Jika kesepakatan itu berlaku, itu akan menjadi kesepakatan pertama yang dicapai untuk menciptakan koridor yang aman, bagi warga sipil untuk melarikan diri dari Mariupol ke kota-kota Ukraina lainnya sejak 5 Maret.

Namun, kesepakatan itu dengan cepat runtuh, dan banyak penduduk telah terperangkap di sana selama berminggu-minggu tanpa listrik, air mengalir dan perlengkapan lainnya.

"Kami berencana mengirim bus ke Mariupol tetapi untuk saat ini hanya kesepakatan awal," ujar Boichenko di televisi nasional, melansir Reuters 20 April.

Lebih jauh diterangkannya, puluhan ribu orang telah tewas di kota di sisi Laut Azov, yang sebagian besar telah hancur sejak Rusia menginvasi Ukraina pada 24 Februari.
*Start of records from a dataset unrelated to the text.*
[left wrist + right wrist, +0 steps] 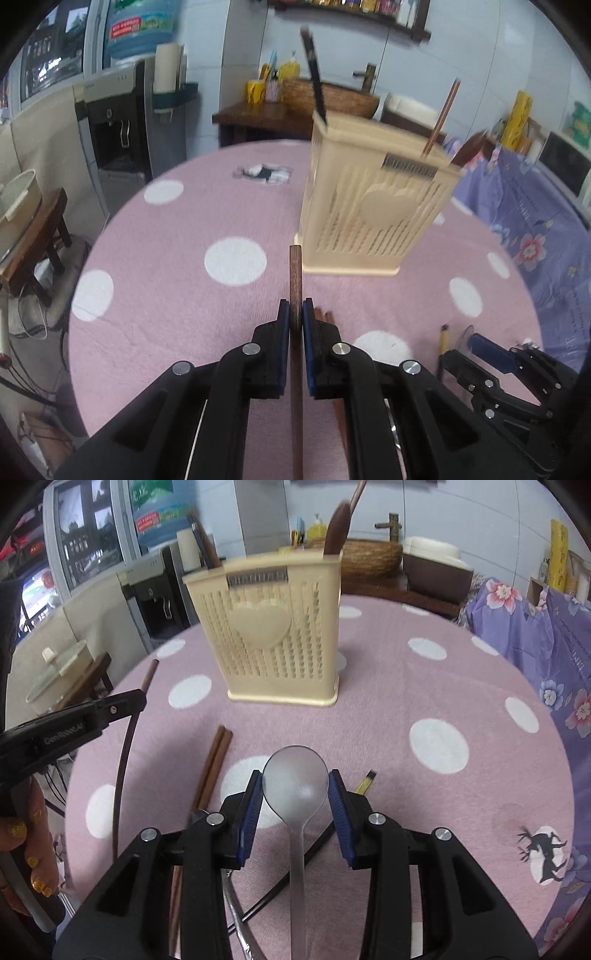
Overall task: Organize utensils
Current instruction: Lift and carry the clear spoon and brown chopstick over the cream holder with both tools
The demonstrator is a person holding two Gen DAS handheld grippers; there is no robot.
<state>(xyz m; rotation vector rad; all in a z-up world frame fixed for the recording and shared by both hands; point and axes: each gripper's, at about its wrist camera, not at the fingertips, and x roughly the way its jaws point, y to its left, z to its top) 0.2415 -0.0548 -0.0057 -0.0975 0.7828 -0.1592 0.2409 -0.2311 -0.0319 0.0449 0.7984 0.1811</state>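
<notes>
Left gripper [294, 317] pinches a brown chopstick [295, 280] just short of the cream holder [373, 206]; right gripper [295, 794] clamps a clear spoon [295, 775], bare pink tablecloth [388, 686] between spoon and holder.

I see a brown chopstick [295, 273] and a clear spoon [295, 786] (both gripped) before the slotted cream holder [275, 635].
</notes>
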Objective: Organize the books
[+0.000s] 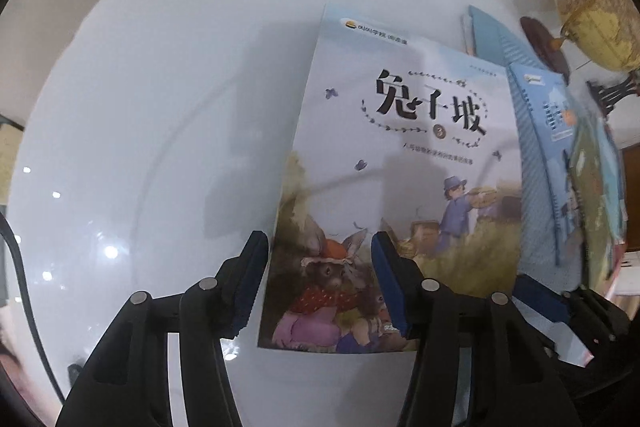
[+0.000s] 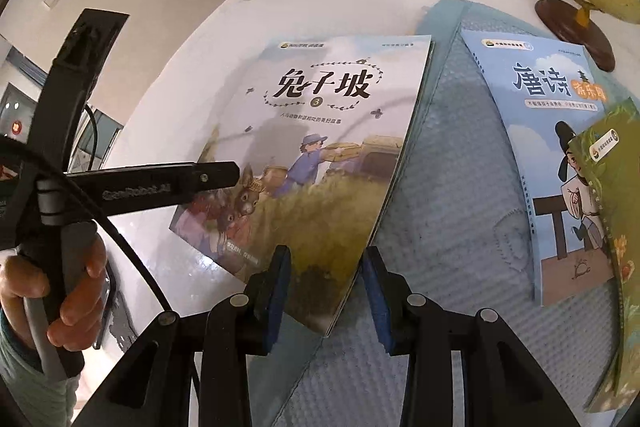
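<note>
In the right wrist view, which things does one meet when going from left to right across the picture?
Person's hand on the left claw's grey handle → pale rabbit storybook → light blue textured mat → blue poetry book with a robed figure → green book at the right edge.

The left hand-held gripper (image 1: 320,259) has two black plastic arms with round silver screws, and its fingers (image 1: 256,267) wear dark blue pads with ridged edges. The right hand-held gripper (image 2: 326,283) looks just the same: black arms, silver screws, blue pads. From the right wrist view, the left one shows a long black bar with pale letters on it, a grey handle, a thick black cable, and a hand (image 2: 76,291) with a light green sleeve (image 2: 24,379).
</note>
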Demonstrator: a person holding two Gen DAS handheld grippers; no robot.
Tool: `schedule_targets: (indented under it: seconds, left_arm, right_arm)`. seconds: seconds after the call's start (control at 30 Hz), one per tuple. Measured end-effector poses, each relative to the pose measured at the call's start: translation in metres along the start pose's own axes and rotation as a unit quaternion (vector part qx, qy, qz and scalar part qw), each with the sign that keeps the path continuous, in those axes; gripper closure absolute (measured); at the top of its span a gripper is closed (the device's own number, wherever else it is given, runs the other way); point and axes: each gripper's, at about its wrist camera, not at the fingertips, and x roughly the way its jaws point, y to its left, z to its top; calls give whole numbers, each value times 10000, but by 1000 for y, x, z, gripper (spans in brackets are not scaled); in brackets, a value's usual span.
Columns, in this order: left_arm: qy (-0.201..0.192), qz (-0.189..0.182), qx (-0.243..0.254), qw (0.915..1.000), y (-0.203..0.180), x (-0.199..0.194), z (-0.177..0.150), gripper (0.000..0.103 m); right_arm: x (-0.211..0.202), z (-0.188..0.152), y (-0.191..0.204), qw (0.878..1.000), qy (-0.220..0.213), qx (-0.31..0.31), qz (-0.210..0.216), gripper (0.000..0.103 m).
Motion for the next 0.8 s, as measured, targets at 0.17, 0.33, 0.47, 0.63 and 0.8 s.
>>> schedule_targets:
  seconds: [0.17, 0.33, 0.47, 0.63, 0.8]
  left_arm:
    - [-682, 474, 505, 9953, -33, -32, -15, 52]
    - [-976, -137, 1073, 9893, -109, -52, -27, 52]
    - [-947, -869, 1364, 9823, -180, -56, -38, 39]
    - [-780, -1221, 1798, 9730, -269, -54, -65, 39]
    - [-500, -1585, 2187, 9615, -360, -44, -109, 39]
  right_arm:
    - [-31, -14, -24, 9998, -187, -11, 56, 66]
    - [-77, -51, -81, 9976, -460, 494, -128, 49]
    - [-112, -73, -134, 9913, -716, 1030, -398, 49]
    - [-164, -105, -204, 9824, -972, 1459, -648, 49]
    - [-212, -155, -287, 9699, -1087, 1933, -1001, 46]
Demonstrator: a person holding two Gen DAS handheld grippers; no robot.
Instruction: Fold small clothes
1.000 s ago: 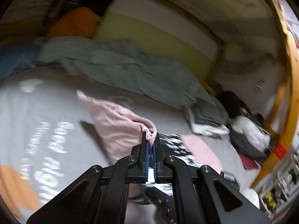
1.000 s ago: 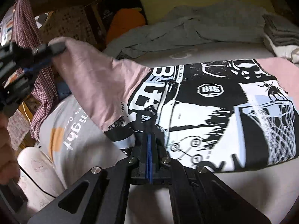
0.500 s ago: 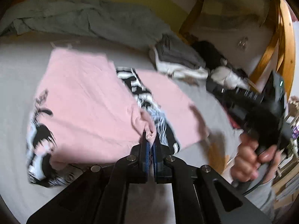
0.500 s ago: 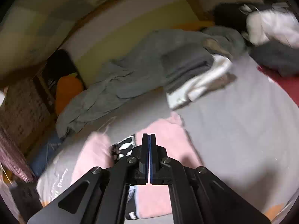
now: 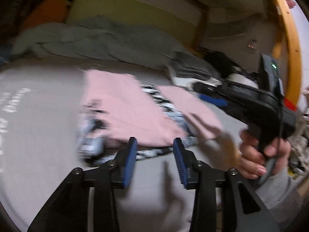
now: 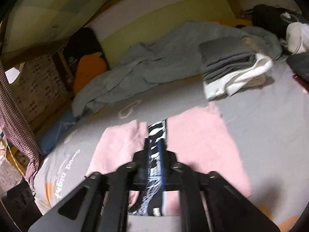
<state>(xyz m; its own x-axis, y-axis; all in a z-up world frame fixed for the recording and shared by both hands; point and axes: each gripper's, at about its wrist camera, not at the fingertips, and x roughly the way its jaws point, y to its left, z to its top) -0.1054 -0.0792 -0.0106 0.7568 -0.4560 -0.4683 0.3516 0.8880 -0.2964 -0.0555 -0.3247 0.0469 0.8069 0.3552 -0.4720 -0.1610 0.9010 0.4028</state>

Jumlahnya tidak dapat diverifikasi oleh Reuters.

Sementara, Rusia menyangkal sengaja menargetkan warga sipil dan tidak ada kabar langsung dari Moskow apakah koridor kemanusiaan akan didirikan di Mariupol.

"Mengingat situasi bencana kemanusiaan di Mariupol, di sinilah kami akan memfokuskan upaya kami hari ini," tulis Wakil Perdana Menteri Ukraina Iryna Vereshchuk di Facebook, menambahkan orang yang ingin meninggalkan Mariupol harus berkumpul di kota pada pukul 2 siang. (1100 GMT).

"Mengingat situasi keamanan yang sangat sulit, perubahan dapat terjadi selama aksi koridor," tandasnya.

Diketahui, Mariupol, rumah bagi lebih dari 400.000 orang sebelum perang, merupakan pelabuhan penting untuk ekspor industri dan pertanian, lokasi beberapa pabrik logam terbesar di Ukraina.

Pendudukkannya akan memberi Rusia kendali penuh atas pantai Laut Azov, dan jembatan darat yang aman untuk menghubungkan daratan Rusia dan wilayah separatis pro-Rusia di timur, dengan semenanjung Krimea yang direbut dan dicaplok Moskow pada 2014.

Liudmyla Denisova, ombudswoman Ukraina untuk hak asasi manusia pekan lalu mengatakan, Rusia telah 'mengambil' 134.000 orang dari daerah Mariupol yang sekarang dikuasainya, dengan 33.000 di antaranya dideportasi secara paksa. Reuters tidak dapat menentukan keakuratan statistik tersebut. Selain itu, Rusia mengatakan pihaknya menawarkan bantuan kemanusiaan kepada mereka yang ingin meninggalkan Mariupol.